Find the line below with "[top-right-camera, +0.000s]". Print it and every line after it exactly, through the last line, leaving out the pictures.

■ Supplied information
- - - -
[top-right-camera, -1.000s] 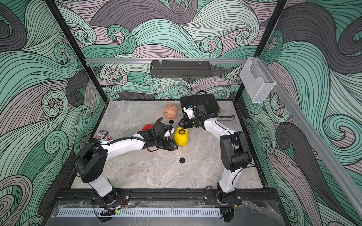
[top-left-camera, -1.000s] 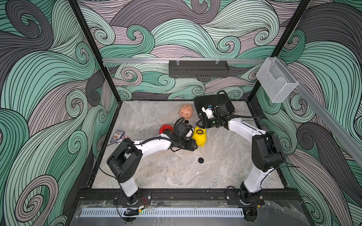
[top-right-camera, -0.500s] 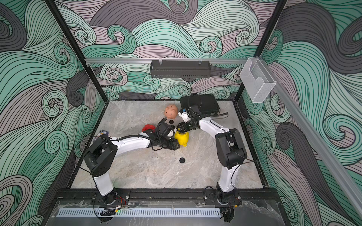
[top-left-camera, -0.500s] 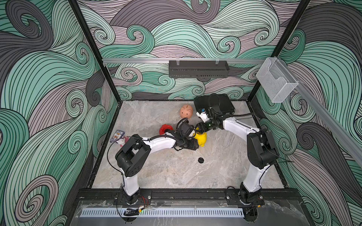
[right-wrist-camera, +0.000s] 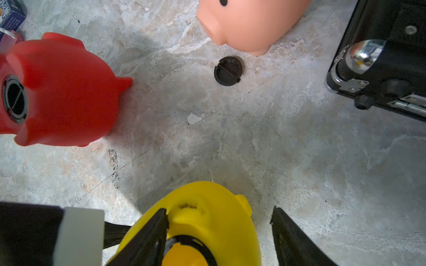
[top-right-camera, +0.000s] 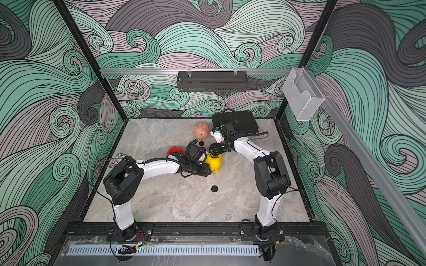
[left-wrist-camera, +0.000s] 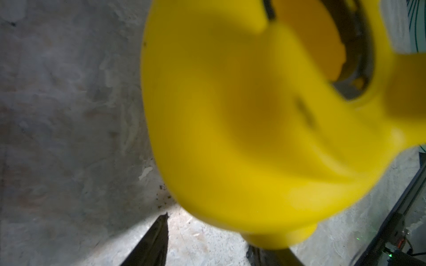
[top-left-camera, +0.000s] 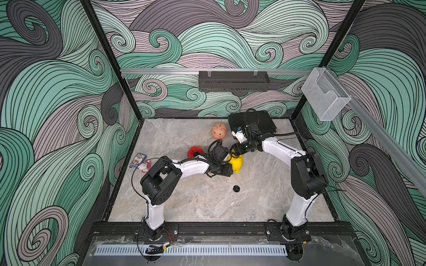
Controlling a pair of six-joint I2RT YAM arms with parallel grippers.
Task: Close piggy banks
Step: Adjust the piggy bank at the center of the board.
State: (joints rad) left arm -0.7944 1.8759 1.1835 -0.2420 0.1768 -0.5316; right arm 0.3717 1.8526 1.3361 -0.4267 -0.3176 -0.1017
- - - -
■ Written solution
[top-right-camera, +0.000s] 
[left-wrist-camera, +0.000s] 
[top-left-camera, +0.000s] 
Controlling a pair of six-joint I2RT YAM arms with parallel grippers.
Task: Close piggy banks
Step: Adjust the piggy bank at the center of the board.
State: (joints rad) left arm -0.7944 1.8759 1.1835 -0.2420 0.1768 -0.5316; right arm 0.3717 1.8526 1.3361 -0.4267 -0.3176 -0.1017

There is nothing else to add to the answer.